In most time travel films, this would be the point when things start spiraling out of control into alternate worlds or reality crashing down upon itself due to paradox. But the story that Moshe is interested in telling delves into more emotional and grounded territory than that. Instead, we get just enough science and theory to set things up and then explore what changing the past does to this small collection of people. There are some Butterfly Effect-like twists, but everything builds toward character and theme rather than twists and thrills.

That means that the film leans hard on the cast to sell it all, and they all deliver. Greer is best known for her comedic work, but it’s always a joy to see her stretch the dramatic muscles and she holds down the center of this film with an often-heartbreaking performance. The chemistry of all three leads feels very natural and real; you instantly buy these relationships. Herman has a bit less to do as the more emotionally muted Riley, but she holds down her end quite well.

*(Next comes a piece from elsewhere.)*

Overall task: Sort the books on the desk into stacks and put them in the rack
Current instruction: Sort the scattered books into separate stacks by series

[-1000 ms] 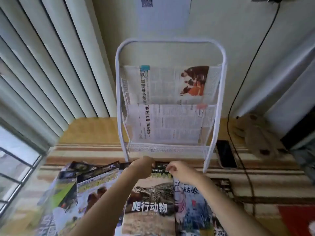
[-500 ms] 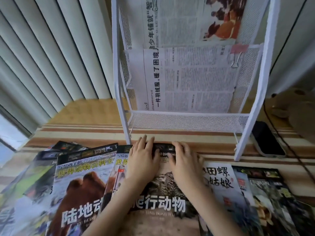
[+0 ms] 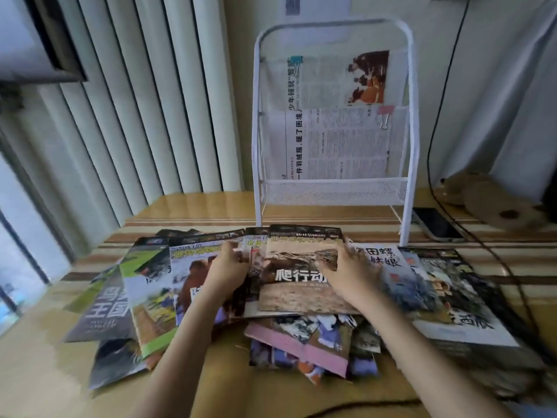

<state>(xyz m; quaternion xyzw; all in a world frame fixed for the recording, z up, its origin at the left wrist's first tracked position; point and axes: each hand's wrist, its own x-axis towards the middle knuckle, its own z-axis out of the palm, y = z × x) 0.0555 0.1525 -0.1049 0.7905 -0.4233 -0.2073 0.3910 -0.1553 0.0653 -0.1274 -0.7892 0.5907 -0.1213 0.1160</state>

As the film progresses beyond the first act, things start to unravel for Sophie, Mal and Jabir, and Moshe keeps things low-key without losing any impact. There’s no need for hefty visual effects work here; instead, we have editing that tends to hit like a gut punch and it sells the moments well. Moshe’s story deals in some weighty themes, but the film never gets caught up in the weeds of it all and even with the heartbreaking moments it never turns into misery porn. He’s equally interested in exploring the moments of joy in the decisions Sophie and Jabir make as he is the pain that they can bring, and that helps make Aporia a compelling, potent watch all the way to the final moments.

The Fantasia International Film Festival takes place in Montreal from July 20th through August 9th.

The final score: review Very Good
The 411
Jared Moshe's Aporia takes the common trope of time travel and cleverly applies it to a grounded and emotionally rich tale about grief, loss and empathy. Judy Greer delivers a can't-miss performance while both Edi Gathegi and Payman Maadi are right on the ball as well. It's affecting without being sappy and tragic without being cynical, lending significant weight to how it explores its heady themes.